Description of the task
Of all the lines in the entries below, give again exactly those starting at the line containing "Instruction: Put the" and ending at the line containing "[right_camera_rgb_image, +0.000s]", both ends included, and no others.

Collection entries
▼
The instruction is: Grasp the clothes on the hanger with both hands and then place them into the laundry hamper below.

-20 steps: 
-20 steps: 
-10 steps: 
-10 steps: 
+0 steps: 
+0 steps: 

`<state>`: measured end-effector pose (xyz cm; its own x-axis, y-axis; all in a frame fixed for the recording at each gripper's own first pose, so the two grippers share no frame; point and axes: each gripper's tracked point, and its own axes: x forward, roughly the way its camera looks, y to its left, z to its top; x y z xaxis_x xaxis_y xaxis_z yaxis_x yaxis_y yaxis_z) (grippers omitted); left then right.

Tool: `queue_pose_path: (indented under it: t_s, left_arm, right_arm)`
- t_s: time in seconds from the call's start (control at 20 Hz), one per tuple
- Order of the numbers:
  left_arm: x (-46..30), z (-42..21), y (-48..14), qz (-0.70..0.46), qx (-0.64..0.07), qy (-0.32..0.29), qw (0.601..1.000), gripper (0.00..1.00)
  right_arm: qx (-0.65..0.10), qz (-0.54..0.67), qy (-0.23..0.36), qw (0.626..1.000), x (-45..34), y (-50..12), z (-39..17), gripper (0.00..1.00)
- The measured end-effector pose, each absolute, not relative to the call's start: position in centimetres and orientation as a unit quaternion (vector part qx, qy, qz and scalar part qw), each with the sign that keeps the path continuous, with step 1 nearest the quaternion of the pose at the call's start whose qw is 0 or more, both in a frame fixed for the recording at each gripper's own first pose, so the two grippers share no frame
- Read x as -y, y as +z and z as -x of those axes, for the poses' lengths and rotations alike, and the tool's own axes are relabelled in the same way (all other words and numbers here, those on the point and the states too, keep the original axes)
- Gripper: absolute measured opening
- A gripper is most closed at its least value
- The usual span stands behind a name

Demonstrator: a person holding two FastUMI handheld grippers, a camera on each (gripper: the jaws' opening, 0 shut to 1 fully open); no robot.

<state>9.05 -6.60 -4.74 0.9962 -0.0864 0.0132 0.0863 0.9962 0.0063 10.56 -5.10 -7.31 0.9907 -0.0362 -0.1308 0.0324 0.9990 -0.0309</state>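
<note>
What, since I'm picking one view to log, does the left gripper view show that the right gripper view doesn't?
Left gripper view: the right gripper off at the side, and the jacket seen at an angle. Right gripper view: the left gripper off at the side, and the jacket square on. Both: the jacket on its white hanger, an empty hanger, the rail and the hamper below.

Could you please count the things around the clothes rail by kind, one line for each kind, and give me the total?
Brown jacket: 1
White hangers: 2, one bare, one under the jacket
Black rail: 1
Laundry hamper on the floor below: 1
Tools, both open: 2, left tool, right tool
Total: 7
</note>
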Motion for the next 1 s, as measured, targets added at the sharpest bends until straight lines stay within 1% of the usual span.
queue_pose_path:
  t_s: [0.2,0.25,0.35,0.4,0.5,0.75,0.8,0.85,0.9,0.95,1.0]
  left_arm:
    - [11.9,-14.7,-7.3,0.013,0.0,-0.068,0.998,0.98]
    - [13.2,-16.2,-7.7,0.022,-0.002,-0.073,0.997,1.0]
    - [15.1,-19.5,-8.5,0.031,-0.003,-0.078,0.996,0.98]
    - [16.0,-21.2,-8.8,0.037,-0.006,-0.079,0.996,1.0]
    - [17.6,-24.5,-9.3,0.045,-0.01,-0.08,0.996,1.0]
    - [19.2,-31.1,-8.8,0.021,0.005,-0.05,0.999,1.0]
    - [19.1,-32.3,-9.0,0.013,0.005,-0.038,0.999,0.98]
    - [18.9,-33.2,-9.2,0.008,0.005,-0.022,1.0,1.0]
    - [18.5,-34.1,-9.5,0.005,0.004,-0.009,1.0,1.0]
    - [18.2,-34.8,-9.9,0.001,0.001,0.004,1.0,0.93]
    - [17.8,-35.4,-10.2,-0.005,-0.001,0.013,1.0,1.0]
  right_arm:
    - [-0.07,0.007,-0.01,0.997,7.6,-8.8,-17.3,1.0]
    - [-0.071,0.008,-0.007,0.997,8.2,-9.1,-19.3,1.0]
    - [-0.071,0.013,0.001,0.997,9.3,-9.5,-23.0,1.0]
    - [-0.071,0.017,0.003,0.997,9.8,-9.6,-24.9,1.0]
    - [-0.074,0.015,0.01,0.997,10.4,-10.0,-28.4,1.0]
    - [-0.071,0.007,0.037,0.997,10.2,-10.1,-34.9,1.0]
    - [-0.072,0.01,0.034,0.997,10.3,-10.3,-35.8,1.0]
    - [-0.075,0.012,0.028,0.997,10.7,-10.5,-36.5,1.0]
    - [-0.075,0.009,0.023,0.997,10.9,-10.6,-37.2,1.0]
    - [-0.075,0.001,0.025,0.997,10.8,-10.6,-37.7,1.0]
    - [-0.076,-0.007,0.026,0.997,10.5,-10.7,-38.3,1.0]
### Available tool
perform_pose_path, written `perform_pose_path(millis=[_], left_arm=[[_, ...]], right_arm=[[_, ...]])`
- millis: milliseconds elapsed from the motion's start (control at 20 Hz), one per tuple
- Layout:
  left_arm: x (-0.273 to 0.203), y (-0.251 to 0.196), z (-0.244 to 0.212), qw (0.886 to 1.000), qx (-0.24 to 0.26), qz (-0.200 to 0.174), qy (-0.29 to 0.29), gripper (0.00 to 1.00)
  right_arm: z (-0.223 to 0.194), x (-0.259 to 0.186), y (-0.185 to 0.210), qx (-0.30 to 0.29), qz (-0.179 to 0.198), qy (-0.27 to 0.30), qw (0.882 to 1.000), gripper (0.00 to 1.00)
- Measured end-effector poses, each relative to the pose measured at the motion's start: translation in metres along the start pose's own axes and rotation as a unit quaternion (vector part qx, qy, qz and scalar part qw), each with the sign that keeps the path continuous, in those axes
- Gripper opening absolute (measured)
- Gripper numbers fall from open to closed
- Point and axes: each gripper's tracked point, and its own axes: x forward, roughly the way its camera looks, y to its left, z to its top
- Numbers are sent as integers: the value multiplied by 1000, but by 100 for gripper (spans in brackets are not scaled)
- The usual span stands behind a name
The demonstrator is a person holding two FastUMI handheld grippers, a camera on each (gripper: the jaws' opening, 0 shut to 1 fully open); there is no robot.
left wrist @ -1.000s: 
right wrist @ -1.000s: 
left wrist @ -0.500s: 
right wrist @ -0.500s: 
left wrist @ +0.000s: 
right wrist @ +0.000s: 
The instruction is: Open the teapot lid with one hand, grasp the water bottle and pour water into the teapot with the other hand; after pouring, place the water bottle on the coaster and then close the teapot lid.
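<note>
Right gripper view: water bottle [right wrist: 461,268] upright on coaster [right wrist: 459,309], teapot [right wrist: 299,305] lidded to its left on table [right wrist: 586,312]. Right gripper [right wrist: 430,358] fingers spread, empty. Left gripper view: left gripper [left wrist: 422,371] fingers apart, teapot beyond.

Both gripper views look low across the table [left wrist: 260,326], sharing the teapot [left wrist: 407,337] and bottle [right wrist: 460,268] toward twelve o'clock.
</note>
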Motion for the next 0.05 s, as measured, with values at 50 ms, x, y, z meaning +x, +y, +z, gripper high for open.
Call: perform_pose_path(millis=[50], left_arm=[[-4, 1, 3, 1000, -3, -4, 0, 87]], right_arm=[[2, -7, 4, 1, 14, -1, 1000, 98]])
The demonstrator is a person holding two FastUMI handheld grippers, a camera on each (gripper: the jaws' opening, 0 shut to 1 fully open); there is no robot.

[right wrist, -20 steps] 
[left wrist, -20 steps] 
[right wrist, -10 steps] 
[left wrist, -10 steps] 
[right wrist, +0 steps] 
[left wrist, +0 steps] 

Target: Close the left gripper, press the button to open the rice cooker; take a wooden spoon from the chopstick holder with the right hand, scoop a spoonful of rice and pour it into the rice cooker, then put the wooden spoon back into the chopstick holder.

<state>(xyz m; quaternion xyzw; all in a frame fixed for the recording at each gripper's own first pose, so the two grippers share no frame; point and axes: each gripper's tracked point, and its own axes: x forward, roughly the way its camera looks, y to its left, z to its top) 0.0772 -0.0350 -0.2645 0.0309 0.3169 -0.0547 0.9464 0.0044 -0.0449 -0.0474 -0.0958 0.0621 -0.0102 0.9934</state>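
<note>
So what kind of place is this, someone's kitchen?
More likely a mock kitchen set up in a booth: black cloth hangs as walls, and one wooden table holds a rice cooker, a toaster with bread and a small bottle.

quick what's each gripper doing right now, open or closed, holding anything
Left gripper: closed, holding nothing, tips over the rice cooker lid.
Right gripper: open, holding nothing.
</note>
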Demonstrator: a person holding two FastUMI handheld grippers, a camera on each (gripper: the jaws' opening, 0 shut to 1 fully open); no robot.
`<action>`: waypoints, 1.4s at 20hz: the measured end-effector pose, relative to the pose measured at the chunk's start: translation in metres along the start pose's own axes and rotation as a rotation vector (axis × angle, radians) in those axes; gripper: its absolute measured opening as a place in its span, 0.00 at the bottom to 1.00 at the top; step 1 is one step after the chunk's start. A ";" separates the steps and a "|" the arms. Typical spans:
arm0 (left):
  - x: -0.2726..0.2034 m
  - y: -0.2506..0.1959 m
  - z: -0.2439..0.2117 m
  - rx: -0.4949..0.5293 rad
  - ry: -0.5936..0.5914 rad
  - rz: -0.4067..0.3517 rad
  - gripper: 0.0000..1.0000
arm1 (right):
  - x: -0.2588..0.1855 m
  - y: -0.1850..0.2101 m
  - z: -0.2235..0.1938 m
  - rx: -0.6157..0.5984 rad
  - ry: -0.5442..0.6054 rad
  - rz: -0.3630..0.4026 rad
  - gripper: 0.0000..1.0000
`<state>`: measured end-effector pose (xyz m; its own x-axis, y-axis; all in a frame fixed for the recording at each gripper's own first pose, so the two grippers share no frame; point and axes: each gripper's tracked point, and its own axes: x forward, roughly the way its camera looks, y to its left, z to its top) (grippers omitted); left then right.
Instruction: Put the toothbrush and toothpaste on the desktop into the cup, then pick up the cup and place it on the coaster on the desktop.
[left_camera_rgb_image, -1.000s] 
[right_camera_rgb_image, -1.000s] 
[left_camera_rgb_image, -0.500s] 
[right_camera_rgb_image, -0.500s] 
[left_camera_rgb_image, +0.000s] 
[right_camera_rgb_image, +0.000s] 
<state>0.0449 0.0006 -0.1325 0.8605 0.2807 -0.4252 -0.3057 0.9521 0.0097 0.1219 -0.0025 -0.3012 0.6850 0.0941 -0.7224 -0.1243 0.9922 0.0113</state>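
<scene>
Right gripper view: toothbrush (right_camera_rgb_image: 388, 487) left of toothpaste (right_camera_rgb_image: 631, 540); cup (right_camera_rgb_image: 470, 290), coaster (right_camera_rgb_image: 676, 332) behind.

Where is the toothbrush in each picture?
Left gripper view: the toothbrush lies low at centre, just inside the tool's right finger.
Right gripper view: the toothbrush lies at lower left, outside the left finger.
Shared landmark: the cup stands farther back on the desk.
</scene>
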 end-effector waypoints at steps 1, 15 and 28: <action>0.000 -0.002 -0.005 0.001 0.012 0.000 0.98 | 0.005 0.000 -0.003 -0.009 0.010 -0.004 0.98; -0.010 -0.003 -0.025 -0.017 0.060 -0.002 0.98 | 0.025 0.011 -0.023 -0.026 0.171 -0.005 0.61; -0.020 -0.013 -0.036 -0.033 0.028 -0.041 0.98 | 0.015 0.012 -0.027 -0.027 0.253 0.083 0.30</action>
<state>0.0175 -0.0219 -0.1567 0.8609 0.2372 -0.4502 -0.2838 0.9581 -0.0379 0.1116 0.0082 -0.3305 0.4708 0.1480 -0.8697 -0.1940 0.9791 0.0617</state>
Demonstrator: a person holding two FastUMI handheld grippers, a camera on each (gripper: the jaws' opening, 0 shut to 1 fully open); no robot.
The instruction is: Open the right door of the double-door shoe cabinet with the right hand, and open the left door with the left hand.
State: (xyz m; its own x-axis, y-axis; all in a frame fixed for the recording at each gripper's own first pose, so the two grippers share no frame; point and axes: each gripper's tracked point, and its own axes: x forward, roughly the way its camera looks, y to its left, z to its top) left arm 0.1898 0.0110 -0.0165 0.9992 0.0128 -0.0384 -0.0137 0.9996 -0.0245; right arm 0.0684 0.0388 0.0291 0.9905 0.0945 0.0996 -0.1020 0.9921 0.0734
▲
Response to this exercise
Instruction: Put the toothbrush and toothpaste on the desktop into the cup, then pick up the cup and place it on the coaster on the desktop.
[left_camera_rgb_image, -1.000s] 
[right_camera_rgb_image, -1.000s] 
[left_camera_rgb_image, -0.500s] 
[right_camera_rgb_image, -0.500s] 
[left_camera_rgb_image, +0.000s] 
[right_camera_rgb_image, +0.000s] 

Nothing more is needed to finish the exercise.